• **Work task**:
Copy out the data word for word. The images are not part of the copy.

*****

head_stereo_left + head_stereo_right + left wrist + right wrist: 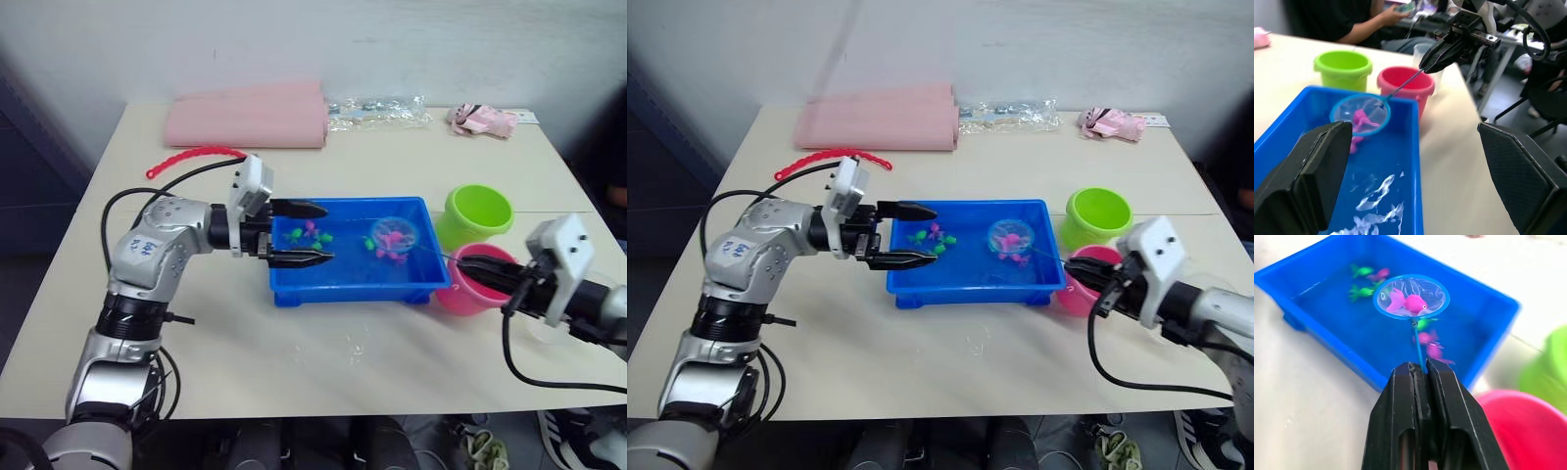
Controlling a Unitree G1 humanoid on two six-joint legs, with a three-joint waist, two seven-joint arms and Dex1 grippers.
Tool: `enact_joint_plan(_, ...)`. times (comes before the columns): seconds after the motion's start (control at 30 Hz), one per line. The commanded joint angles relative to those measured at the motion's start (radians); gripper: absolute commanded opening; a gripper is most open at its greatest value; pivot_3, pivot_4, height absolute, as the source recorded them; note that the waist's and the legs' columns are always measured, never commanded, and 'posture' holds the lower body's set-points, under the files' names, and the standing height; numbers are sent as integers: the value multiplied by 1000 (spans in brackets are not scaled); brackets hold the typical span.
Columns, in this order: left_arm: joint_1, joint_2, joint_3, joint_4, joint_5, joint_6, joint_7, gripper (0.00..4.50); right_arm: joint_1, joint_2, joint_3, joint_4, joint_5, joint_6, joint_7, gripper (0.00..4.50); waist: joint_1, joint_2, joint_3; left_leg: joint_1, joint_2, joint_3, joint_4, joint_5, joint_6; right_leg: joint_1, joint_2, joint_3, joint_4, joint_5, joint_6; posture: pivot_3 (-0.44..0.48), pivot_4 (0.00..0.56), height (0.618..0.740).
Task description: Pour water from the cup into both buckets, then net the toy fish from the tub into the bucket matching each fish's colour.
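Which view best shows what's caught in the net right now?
The right wrist view: it looks straight into the net, where one pink fish lies on the mesh. The left wrist view shows that fish side-on; in the head views it is a small pink blur over the tub.

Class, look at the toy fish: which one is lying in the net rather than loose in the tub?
The pink fish lies in the net, held over the tub by the right gripper; the other fish sit loose in the tub.
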Motion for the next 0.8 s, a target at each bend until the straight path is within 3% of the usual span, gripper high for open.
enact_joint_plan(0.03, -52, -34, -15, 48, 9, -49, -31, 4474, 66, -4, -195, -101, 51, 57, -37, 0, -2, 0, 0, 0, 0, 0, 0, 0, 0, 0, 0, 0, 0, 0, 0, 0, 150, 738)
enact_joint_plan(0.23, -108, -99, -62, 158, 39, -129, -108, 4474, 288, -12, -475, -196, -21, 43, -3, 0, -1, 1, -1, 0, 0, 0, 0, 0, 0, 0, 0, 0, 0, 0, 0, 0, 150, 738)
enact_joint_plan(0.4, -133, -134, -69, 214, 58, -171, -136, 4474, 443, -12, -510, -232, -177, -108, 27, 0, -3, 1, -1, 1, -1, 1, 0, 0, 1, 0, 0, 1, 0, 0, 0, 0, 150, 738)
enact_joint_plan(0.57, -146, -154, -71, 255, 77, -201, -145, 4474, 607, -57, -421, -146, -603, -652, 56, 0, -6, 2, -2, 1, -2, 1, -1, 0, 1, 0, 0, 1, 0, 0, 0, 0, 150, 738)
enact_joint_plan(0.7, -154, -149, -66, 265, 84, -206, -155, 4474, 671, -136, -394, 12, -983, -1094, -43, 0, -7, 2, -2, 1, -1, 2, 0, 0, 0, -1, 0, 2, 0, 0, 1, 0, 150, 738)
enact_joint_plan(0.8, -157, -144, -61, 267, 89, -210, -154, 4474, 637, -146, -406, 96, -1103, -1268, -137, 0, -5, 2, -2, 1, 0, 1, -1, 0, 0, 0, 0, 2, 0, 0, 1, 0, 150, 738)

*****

• **Task answer**:
head_stereo_left + head_stereo_right + left wrist + right wrist: 
Controlling a Unitree G1 humanoid on two six-joint legs, with a three-joint waist, two seven-joint arms and Dex1 grippers.
Tool: `enact_joint_plan(_, ...)`. times (comes before the columns): seconds after the motion's start (control at 30 Hz), one per line. The commanded joint angles relative to those measured at the motion's start (radians); gripper: absolute commanded opening; a gripper is most open at its greatest value; pivot_3, pivot_4, height absolute, as the source recorded them; note that the waist's and the legs' columns are always measured, never commanded, and 'posture' holds the lower body's set-points, under the files' names, and the standing height; numbers are sent as integers: the value multiplied by 1000 (spans in brackets are not scaled); brackets hold the typical span.
Columns, in this order: left_arm: joint_1, joint_2, joint_3, joint_4, joint_5, joint_6, joint_7, gripper (0.00..4.50); right_arm: joint_1, joint_2, joint_3, joint_4, joint_5, joint_6, joint_7, gripper (0.00..4.50); waist: joint_1, joint_2, joint_3; left_leg: joint_1, joint_2, joint_3, joint_4, joint_5, joint_6; right_leg: joint_1, joint_2, joint_3, joint_4, joint_5, joint_6; posture: pivot_3 (-0.44..0.48), pivot_4 (0.00..0.56), height (0.618..0.740).
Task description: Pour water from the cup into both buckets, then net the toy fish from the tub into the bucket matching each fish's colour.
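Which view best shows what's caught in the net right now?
The right wrist view: it looks straight into the net, where one pink fish lies on the mesh. The left wrist view shows that fish side-on; in the head views it is a small pink blur over the tub.

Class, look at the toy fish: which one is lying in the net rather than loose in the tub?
The pink fish lies in the net, held over the tub by the right gripper; the other fish sit loose in the tub.
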Motion for the next 0.8 s, a target at each bend until the straight path is within 3% of the usual span, gripper high for open.
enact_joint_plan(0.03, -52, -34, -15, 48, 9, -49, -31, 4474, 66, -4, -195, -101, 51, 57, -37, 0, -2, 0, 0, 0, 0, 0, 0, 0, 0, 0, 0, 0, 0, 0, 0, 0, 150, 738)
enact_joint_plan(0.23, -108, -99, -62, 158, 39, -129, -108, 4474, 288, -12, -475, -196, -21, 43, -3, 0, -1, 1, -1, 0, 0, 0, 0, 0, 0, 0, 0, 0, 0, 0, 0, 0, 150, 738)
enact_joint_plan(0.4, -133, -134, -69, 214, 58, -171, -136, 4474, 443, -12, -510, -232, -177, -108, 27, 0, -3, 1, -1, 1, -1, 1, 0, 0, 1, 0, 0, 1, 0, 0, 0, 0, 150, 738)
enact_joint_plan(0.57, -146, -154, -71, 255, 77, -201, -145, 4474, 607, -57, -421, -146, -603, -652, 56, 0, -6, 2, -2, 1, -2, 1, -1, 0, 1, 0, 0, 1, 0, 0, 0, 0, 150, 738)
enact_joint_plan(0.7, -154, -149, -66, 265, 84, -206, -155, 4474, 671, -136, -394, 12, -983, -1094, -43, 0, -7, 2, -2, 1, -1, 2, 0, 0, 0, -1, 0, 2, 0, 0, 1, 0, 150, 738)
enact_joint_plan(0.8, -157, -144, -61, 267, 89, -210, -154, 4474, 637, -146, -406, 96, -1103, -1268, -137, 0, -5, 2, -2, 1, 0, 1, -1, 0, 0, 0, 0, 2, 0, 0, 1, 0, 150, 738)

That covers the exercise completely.